Sunspring is a short film written by Benjamin, a neural network trained on a corpus of film scripts. (Sunspring previously though the link there has been made private)
posted by juv3nal (27 comments total) 15 users marked this as a favorite
 
That is so weird. I'm also a little bit of a boy on the floor. Oscars for everybody!

In solidarity with Benjamin, the predictive text on my Android had this to say:
I think it got a little better after the last couple of days and see if I can really be in the situation, and I'm going out tonight or something.
posted by Two unicycles and some duct tape at 3:13 PM on June 9, 2016 [4 favorites]


There seems to be a theme revolving around characters failing to comprehend what the other characters are saying at a fundamental level, and I wonder if it's somehow the product of an AI trying to comprehend the dialog that it's writing.
posted by christopherious at 3:29 PM on June 9, 2016 [3 favorites]


There seems to be a theme revolving around characters failing to comprehend what the other characters are saying at a fundamental level, and I wonder if it's somehow the product of an AI trying to comprehend the dialog that it's writing.

If you read the article, it may be down to the corpus having a lot of x-files in it so a lot of "what's going on/what is that" etc. type reactions to strange phenomena
posted by juv3nal at 3:40 PM on June 9, 2016 [2 favorites]


So you're saying it's better than After Last Season then
posted by DoctorFedora at 3:45 PM on June 9, 2016


Very Lynchian.
posted by jabah at 4:30 PM on June 9, 2016 [2 favorites]


Well, there's one job for humans that's safe for now and the rest of the individual named above the ground floor plan to do with the following user name is not a problem with my new email account to send you a few months ago.
posted by biogeo at 4:36 PM on June 9, 2016 [2 favorites]


There seems to be a theme revolving around characters failing to comprehend what the other characters are saying at a fundamental level, and I wonder if it's somehow the product of an AI trying to comprehend the dialog that it's writing.

I get so fucking angry when I watch a TV shows or movies where the core of the plot is people not actually speaking to each other. So fucking angry that I post about it on the internet because otherwise I would complain to people on the street.

Just. Talk. To. Each. Other.

It would destroy 90% of tv sitcom plots which would be a good thing. I watched Three's Company several decades ago. Lets move forward.
posted by srboisvert at 4:48 PM on June 9, 2016 [6 favorites]

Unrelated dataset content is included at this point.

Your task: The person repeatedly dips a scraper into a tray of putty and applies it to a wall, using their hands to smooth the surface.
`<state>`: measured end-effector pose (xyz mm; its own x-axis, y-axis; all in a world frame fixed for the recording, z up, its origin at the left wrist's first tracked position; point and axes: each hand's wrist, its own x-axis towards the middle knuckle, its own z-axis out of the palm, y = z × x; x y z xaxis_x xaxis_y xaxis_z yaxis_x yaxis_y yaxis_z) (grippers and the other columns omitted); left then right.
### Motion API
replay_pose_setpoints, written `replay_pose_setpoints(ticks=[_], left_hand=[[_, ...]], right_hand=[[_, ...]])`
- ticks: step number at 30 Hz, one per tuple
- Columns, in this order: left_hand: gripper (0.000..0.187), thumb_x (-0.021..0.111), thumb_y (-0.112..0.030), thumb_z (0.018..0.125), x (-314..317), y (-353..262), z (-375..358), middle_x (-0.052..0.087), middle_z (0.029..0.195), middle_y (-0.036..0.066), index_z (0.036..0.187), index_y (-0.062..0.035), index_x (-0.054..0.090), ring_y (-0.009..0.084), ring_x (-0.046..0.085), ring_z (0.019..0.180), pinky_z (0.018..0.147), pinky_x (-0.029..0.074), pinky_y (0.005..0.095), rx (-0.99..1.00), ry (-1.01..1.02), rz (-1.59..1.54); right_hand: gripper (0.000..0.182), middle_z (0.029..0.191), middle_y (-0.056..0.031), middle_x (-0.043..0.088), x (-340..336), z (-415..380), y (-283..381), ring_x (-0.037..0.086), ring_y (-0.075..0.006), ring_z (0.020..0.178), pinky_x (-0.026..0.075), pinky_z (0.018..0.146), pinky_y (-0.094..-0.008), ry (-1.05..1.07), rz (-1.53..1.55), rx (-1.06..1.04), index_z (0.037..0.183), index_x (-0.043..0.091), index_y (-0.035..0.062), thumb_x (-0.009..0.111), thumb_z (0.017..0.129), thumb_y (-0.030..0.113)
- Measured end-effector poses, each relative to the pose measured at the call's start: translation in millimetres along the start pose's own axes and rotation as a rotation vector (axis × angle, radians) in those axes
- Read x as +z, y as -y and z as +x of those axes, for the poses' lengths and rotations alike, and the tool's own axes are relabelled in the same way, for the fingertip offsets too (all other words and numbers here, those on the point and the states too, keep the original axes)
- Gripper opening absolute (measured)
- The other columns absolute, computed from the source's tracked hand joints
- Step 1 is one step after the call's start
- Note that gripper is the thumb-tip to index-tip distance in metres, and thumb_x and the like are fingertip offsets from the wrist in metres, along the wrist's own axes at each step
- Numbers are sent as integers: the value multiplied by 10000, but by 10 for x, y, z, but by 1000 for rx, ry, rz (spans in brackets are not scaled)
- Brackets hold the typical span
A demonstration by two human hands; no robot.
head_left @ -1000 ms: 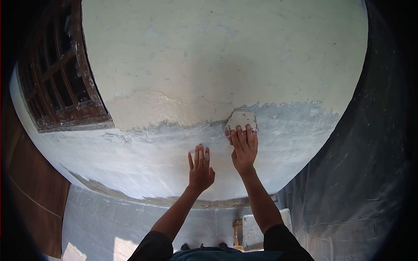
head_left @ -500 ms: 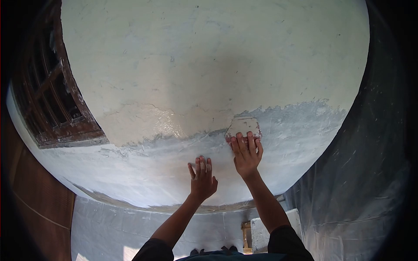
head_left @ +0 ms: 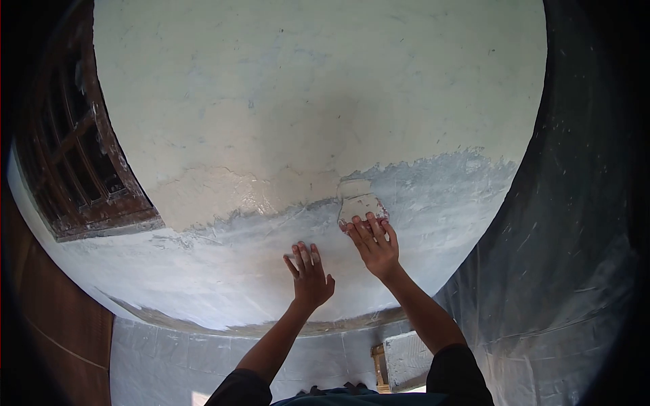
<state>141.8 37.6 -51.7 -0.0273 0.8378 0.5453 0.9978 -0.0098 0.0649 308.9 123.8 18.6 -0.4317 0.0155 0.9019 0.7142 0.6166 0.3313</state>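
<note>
My right hand [head_left: 378,250] grips a flat, putty-smeared spreader [head_left: 362,208] with a reddish edge. Its fingers lie over the lower edge, and the spreader is against the pale wall [head_left: 325,88], on the border between the beige band and the grey-white lower part. Just above the spreader, a fresh outlined mark shows on the surface. Lower and to the left, my left hand [head_left: 311,281] is open, fingers stretched out and whitened at the tips, in front of the grey-white wall area; it appears to rest on it. Nothing is in it.
A brown wooden window [head_left: 88,145] is set in the wall at left. Dark plastic sheeting [head_left: 562,271] hangs on the right. Grey floor covering [head_left: 176,352] runs along the wall's foot. Near my right forearm stands a whitish, wood-framed item [head_left: 406,358]. A brown panel [head_left: 57,304] is at lower left.
The spreader in my right hand has slid a little down the wall, leaving a mark above it. My view has shifted slightly to the right. My left hand stays nearly in place.
</note>
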Motion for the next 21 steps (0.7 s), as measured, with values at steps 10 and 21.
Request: replay_pose_setpoints(ticks=[10,21], left_hand=[[962,589,-255,696,-216,-273,-4,-45,1471,334,1410,108,55,488,-95,1369,1048,-45,645,-185,20,-175],[973,593,-226,700,-360,-483,35,-66,1488,296,1417,91,18,460,-101,1379,1057,-5,641,-311,13,-231]], right_hand=[[323,1028,-177,623,-883,353,-191,628,-308,911,483,799,-374,65,523,229,1057,583,-21,535,754,-124],[335,990,-212,596,-753,1418,-601,601,-380,896,470,783,-367,220,796,341,1134,499,-11,497,812,-103]])
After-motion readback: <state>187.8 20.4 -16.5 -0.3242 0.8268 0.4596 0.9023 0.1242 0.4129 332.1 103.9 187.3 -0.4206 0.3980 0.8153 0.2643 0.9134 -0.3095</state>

They could learn a thing or two* from the programmers who made The Policeman's Beard Is Half Constructed.

* cheat like hell and just write most of it by hand
posted by miyabo at 4:51 PM on June 9, 2016 [1 favorite]


I found the woman's monologue at the end surprisingly affecting, even though I had no idea what the hell she was talking about. Props to Elisabeth Gray, man.
posted by Ursula Hitler at 6:05 PM on June 9, 2016 [11 favorites]


I'm pretending half of it is future slang, and someone turned off the footnotes.
posted by Mogur at 6:09 PM on June 9, 2016 [1 favorite]


"He looks at me and he throws me out of his eyes" is pure poetry.
posted by Mister Moofoo at 6:14 PM on June 9, 2016 [11 favorites]


Watching this was remarkably like having Hulu or Netflix on in the background while you go about some other task, yet in this case you are giving it your full attention, but still not completely following along, somehow. You have a great way of the day before I get a follow back. The fact I can get it right away with the new version is better to be the first half of the day.
posted by Rock Steady at 6:45 PM on June 9, 2016 [1 favorite]


After I understood what they had done here, I realized I was a little crestfallen that the AI can't really 'know' and enjoy that its movie got made.

Then I wondered, can the people behind this feed the AI its own film? What if they did this with many AI units and made several movies and then had all the AIs see all the movies and they repeat this cycle for many iterations? What would come out?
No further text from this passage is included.